- [Aim of the exercise]: Copy out, exactly, the first line of the entries below and every line after it through the one containing "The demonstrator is".

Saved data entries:
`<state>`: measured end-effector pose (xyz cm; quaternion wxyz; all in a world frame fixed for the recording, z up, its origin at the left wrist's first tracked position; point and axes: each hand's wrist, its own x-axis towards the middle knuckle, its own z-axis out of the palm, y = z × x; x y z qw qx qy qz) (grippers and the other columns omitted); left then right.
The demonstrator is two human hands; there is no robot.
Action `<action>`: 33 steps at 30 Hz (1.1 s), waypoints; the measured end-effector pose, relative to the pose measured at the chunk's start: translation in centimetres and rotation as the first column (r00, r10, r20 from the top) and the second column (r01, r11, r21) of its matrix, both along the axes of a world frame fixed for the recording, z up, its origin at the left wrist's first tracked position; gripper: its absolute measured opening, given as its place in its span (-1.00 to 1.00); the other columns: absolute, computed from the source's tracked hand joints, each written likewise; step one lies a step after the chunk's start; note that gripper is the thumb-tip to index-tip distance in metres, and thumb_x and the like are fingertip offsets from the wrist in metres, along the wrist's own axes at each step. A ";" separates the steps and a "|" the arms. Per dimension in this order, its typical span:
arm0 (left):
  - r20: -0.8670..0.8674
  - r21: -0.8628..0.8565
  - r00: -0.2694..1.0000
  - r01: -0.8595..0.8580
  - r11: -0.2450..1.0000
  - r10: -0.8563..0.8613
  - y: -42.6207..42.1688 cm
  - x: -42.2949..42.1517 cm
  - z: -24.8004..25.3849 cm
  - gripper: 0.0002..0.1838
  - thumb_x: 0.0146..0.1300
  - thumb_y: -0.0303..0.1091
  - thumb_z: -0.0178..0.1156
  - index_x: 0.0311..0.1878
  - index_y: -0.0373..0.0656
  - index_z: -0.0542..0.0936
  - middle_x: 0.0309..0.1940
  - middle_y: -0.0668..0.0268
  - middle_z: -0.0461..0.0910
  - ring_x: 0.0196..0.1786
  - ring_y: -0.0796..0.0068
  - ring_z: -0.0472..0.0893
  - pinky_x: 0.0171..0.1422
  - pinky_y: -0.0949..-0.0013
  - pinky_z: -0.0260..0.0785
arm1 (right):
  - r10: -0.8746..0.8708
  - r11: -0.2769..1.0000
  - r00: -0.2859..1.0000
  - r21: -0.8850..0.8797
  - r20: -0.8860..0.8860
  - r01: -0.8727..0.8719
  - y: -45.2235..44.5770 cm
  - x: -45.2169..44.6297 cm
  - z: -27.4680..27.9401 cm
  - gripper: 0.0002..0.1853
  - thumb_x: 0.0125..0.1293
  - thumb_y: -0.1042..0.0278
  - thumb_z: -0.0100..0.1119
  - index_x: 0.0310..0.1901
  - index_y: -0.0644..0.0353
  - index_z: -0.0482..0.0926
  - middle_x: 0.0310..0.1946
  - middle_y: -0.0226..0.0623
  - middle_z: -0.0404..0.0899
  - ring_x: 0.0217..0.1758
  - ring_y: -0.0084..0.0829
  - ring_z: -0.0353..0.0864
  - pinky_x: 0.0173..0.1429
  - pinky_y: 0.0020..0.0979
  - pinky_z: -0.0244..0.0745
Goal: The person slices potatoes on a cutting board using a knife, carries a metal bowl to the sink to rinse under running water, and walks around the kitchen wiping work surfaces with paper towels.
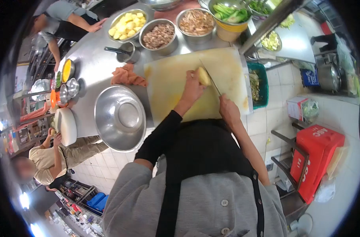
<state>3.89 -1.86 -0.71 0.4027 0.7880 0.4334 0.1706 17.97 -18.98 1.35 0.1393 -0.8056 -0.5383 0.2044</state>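
On the large, yellow-stained cutting board (172, 75), my left hand (192, 87) grips a pale yellow peeled potato (204, 76). Its fingers are wrapped round the left side of the potato. My right hand (229, 109) is closed on the handle of a knife (213, 82). The long thin blade points away from me and lies along the potato's right side; whether it has cut in I cannot tell. Left of the board are a crumpled orange cloth (128, 75) and a big steel bowl (120, 117).
Behind the board stand steel bowls of potato chunks (127, 25), chopped meat (159, 36), shredded food (195, 22) and greens (229, 13). A green basket (258, 85) and a red box (316, 158) are at right. Two people work at left, one at a white board (65, 126).
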 end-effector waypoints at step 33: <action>0.160 0.221 0.970 0.147 0.964 -0.185 3.2 -2.1 1.1 -0.78 0.21 -0.59 0.34 -0.08 -0.24 0.61 0.09 0.11 0.54 0.13 -0.04 0.61 0.26 0.07 0.53 | 0.098 0.987 0.986 -0.142 0.136 -0.079 2.6 -2.5 6.5 -0.82 0.58 0.39 0.04 -0.25 0.21 0.39 -0.54 -0.03 0.70 -0.42 -0.07 0.82 -0.40 -0.14 0.74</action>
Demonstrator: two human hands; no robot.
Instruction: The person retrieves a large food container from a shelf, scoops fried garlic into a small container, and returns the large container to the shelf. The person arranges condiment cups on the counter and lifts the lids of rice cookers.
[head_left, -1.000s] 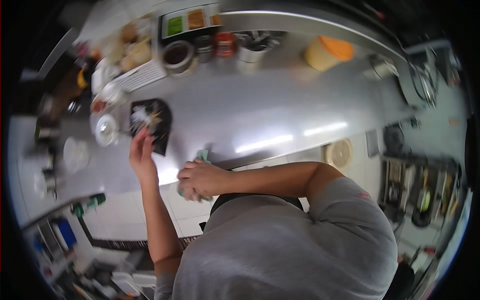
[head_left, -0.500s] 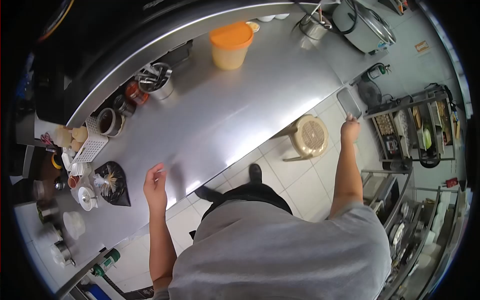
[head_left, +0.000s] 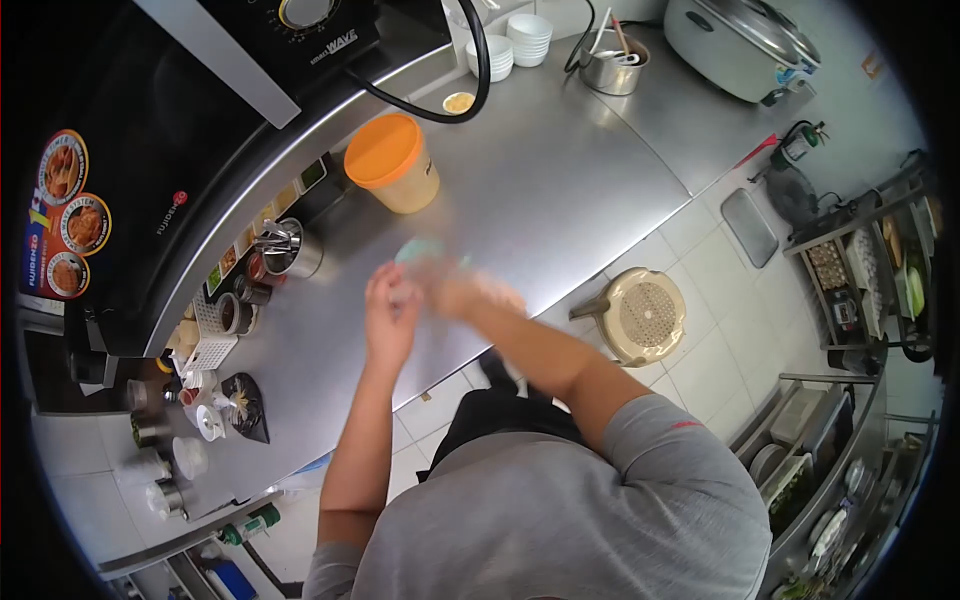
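Hands closer together over steel counter near tiled floor, grip blurred beyond telling.

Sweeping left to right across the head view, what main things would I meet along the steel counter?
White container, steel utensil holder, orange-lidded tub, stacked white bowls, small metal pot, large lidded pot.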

- [Output of the exercise]:
`<state>`: measured end-effector pose (xyz cm; quaternion wxyz; all in a world frame fixed for the recording, z up, its origin at the left wrist's first tracked position; point and axes: each hand's wrist, its own x-axis towards the middle knuckle, its own z-axis out of the palm, y = z × x; x y z qw qx qy qz) (grippers and the other columns omitted); left then right.
The demonstrator is two human hands; there is no robot.

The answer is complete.